Easily grown from seed, these tropical trees grow best in warm and moist conditions. African tulip trees grow well outdoors in Sunsetâs Climate USDA zones 10 and 11. In cooler areas, African tulip trees are best grown in containers that can be moved indoors when the temperature drops.
How to Grow African Tulip Tree Seeds
Place the seeds in a shallow glass bowl, and cover them with lukewarm water. Soak the seeds for 48 hours, and then drain the water from the seeds. Growing an African tulip tree from seed is not difficult.

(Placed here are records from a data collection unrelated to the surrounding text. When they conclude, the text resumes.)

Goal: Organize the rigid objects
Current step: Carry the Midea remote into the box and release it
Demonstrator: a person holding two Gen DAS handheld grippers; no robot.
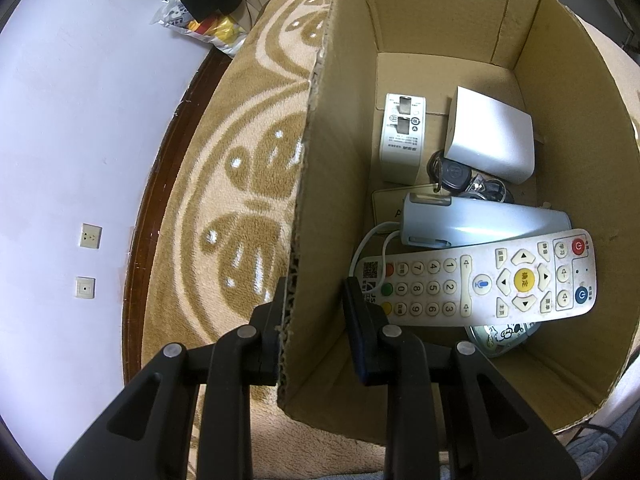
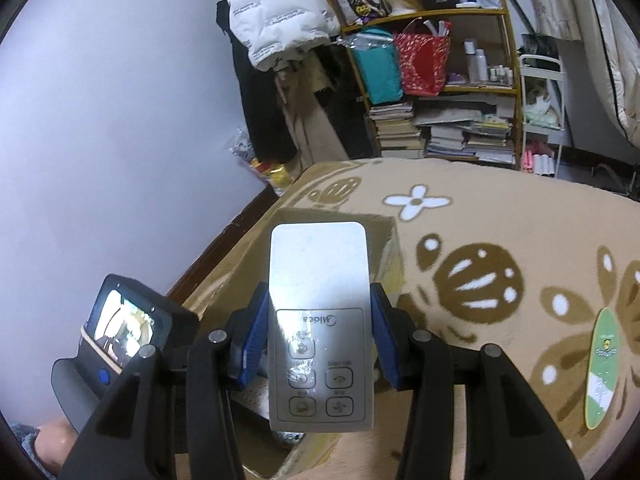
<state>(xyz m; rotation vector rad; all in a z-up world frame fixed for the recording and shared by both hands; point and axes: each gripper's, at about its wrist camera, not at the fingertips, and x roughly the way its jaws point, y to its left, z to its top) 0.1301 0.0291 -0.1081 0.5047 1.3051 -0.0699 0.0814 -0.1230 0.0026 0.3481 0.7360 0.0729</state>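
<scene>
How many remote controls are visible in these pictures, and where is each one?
2. A white remote with number keys lies inside the cardboard box; a white Midea remote is held in the right gripper above the box. Others may be hidden.

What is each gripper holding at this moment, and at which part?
The right gripper holds a white remote by its two long side edges, about mid-length. The left gripper straddles the left wall of the cardboard box; whether it pinches it cannot be told.

One cardboard box (image 1: 340,160) is recorded. Two remote controls are counted: a white keypad remote (image 1: 480,280) and a Midea remote (image 2: 320,320). One white charger (image 1: 402,136), one key bunch (image 1: 460,176), one green oval tag (image 2: 604,364).
</scene>
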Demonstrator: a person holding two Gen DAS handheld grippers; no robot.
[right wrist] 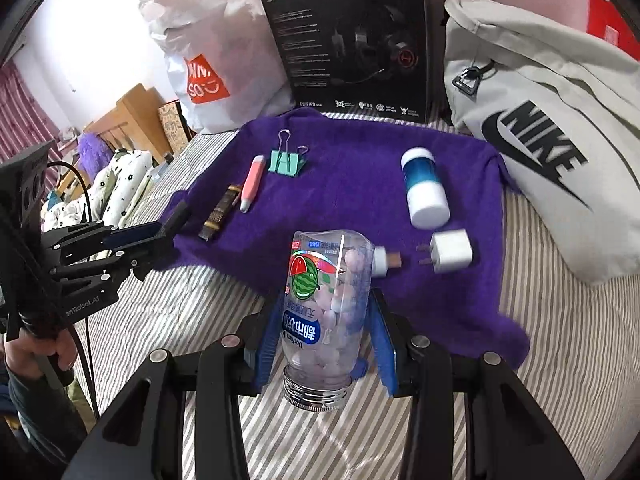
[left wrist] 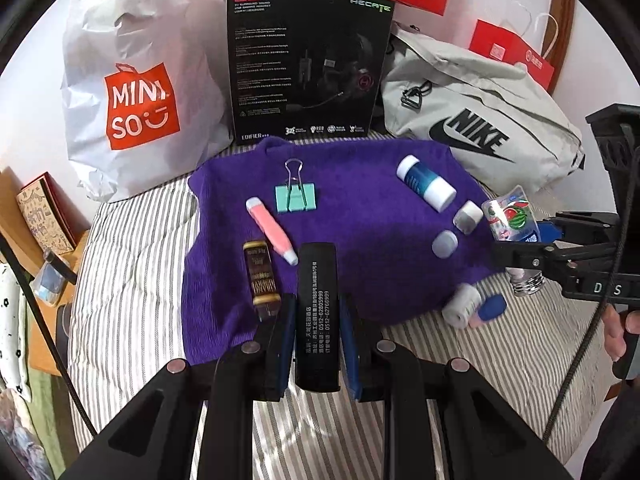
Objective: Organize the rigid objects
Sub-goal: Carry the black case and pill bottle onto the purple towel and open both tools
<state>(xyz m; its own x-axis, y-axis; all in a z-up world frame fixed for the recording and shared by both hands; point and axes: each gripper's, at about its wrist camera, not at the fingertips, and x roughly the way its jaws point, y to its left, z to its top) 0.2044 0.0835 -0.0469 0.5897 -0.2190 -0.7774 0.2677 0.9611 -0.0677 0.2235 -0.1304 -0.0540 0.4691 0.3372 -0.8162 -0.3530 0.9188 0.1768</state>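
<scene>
Clamped between the blue pads of the left gripper [left wrist: 317, 320], a black rectangular case [left wrist: 317, 316] printed with white characters runs lengthwise along the jaws, above the near edge of a purple cloth [left wrist: 360, 216] spread on a striped bed [left wrist: 132, 264]. On the cloth, left part: a brown-and-gold bar [left wrist: 262, 280], a pink-and-white tube [left wrist: 272, 231] just beside it, and a mint binder clip [left wrist: 295, 196] farther back. Right part: a blue bottle with white ends [left wrist: 426, 184], a white plug adapter [left wrist: 467, 217] and a small white cap-like piece [left wrist: 445, 243]. Off the cloth's right edge lie a white roll [left wrist: 461, 309] and a blue-and-pink item [left wrist: 490, 308], touching.

The right gripper [right wrist: 325, 340] grips a clear candy bottle [right wrist: 326, 312] with a watermelon label, held neck toward the camera, its threaded metal mouth uncapped, pale pieces inside; its jaws press both sides. The bottle hangs over the cloth's near edge.

Behind the cloth stand a white Miniso bag [left wrist: 132, 96], a black headset box [left wrist: 308, 64] and a grey Nike bag [left wrist: 480, 120]. A hand [right wrist: 32, 352] holds the left gripper's handle.
</scene>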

However, either purchased or gathered seed germination is erratic, and approximately 50 percent of the small seeds will not germinate.
Prepare a seed-planting soil mixture by combining equal parts of potting soil, organic compost and peat moss. Mix the materials until the mix is loose and crumbly. Fill nursery planting trays with the planting mixture. Water the soil and allow it to drain. The soil should be moist but not soggy.
Scatter the African tulip tree seeds evenly over the surface of the soil and press down gently. Do not cover with additional soil, because the seeds require light to germinate. Using a spray bottle, mist the surface of the soil lightly with water. Cover each planting tray with a clear dome lid to retain moisture, and place the trays in a warm location. The trays should be located in an area with abundant light. Avoid direct sunlight, which can burn the tender young seedlings. Keep the tree seeds evenly moist by misting with water daily. The seeds germinate quickly, often as early as two weeks after planting.
Remove the plastic domes covering the seed trays when the seeds have germinated. Remove the weakest seedlings to provide room for the strongest plants to develop. Cut off week seedlings at the soil level with shears; pulling out the dead seedlings can damage the roots of nearby healthy plants. Keep the soil evenly moist until the seedlings are about 2 to 3 inches tall and have developed two leaves.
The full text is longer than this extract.